[Your assignment]
Look through the material below. Return exactly the lines from the one with "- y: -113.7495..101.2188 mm" through the one with "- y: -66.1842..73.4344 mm", both included.
┄┄┄┄┄┄
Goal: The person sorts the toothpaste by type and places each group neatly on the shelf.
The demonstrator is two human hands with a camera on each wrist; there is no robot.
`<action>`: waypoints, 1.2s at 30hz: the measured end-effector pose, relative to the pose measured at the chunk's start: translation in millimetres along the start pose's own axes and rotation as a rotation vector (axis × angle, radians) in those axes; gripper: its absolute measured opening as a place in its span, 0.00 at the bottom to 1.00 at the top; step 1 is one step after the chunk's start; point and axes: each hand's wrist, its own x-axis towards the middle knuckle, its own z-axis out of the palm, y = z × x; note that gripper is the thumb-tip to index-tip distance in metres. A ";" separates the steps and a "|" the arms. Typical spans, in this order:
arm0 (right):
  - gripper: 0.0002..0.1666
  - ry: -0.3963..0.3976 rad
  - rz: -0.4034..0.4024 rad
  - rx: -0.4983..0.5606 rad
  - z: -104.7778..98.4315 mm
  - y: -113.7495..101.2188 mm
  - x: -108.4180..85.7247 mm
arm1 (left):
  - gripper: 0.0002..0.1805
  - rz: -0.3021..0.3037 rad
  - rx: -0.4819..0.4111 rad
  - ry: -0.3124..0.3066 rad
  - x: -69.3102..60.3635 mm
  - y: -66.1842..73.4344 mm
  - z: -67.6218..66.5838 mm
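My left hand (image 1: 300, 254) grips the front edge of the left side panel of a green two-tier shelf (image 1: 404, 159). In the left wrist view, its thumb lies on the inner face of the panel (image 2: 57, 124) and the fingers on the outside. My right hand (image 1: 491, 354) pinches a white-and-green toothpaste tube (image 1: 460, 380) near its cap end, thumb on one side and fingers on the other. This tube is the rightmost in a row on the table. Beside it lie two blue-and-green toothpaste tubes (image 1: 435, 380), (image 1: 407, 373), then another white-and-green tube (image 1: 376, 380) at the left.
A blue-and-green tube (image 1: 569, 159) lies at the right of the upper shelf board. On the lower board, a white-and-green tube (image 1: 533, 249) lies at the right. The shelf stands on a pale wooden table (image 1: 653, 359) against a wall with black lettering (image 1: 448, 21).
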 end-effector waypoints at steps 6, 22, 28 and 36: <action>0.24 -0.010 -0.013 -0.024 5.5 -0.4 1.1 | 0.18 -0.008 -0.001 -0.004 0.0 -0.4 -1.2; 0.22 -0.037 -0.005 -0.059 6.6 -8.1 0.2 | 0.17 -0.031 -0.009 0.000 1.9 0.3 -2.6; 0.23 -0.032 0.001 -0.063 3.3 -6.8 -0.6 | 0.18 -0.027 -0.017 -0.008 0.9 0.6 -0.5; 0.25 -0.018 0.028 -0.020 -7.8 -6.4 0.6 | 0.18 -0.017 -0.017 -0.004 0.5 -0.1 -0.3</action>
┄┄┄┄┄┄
[Response to this exercise]
  - y: -113.7495..101.2188 mm
  - x: -108.4180..85.7247 mm
arm1 (left):
  - gripper: 0.0002..0.1805
  - rz: -0.3021..0.3037 rad
  - rx: -0.4819..0.4111 rad
  - ry: -0.3124..0.3066 rad
  - x: -69.3102..60.3635 mm
  - y: -66.1842..73.4344 mm

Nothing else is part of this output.